The listing below holds a line with "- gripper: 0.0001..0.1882" and a line with "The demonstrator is". Reproduce those two lines exactly, plus everything between them.

RECORDED INFORMATION START

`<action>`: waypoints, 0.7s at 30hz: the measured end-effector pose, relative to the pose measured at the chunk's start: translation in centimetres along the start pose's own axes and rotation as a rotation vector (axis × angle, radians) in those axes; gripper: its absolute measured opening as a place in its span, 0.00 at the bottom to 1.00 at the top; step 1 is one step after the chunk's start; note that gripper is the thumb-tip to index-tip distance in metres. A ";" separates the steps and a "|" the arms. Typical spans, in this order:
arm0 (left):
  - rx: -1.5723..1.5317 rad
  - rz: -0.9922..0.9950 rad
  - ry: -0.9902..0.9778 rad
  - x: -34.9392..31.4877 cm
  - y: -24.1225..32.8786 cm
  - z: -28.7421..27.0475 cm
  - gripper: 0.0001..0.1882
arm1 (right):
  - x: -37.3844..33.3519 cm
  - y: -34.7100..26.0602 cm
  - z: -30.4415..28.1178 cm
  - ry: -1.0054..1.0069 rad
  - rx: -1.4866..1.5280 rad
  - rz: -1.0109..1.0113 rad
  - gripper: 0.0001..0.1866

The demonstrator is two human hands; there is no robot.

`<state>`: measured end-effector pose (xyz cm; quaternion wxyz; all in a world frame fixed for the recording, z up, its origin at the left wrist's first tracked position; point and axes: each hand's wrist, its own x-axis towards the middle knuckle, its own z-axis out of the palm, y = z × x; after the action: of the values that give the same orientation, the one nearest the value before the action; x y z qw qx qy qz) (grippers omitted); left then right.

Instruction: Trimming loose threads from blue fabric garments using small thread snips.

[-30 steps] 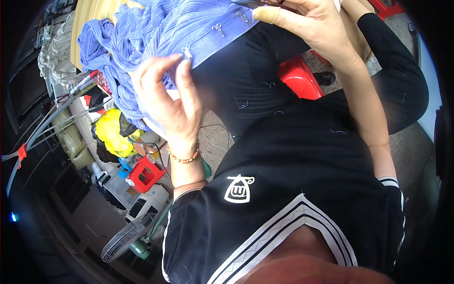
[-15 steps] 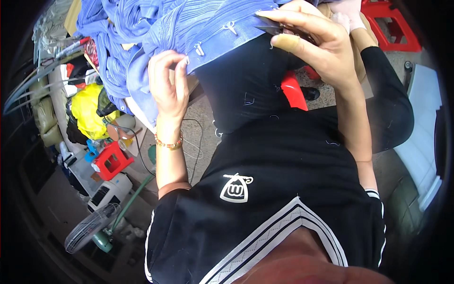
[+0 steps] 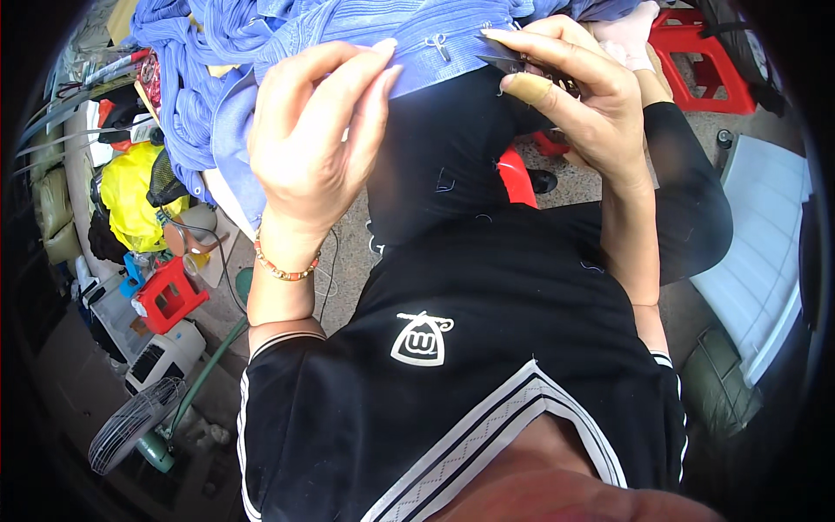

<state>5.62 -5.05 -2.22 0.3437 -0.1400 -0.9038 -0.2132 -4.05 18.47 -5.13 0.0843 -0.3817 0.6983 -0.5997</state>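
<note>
A blue ribbed garment (image 3: 287, 39) lies over my lap at the top of the view, with a smooth flat band (image 3: 426, 76) along its near edge. On the band is a small whitish loop (image 3: 438, 45), perhaps thread. My left hand (image 3: 317, 130) is raised over the band's left part, thumb and fingertips close together. Whatever they pinch is too small to make out, and the hand hides the band behind it. My right hand (image 3: 583, 87) is closed around small dark thread snips (image 3: 504, 59), their blades pointing left at the band's right end. A tan wrap covers its thumb.
Red plastic stools stand at upper right (image 3: 709, 65) and lower left (image 3: 170, 296). A yellow bag (image 3: 135, 196), a cable, and a fan (image 3: 135, 426) are on the left. Another person's hand (image 3: 628, 30) shows beyond my right hand. A pale panel (image 3: 752, 252) stands at right.
My left hand has come up off the band's edge, toward me and rightward, and now covers one of the two whitish loops. My right hand keeps the snips in nearly the same place.
</note>
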 end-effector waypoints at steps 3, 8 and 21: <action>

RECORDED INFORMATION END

• PROBLEM SOLUTION
  - gripper: 0.0001..0.1882
arm1 (right):
  - x: -37.3844..33.3519 cm
  - y: -34.7100..26.0602 cm
  - z: -30.4415..28.1178 cm
  - ry: -1.0054..1.0069 rad
  - rx: -1.4866..1.5280 rad
  - rz: -1.0109..1.0113 rad
  - gripper: 0.0001..0.1866

The demonstrator is two human hands; there is no robot.

This completes the output.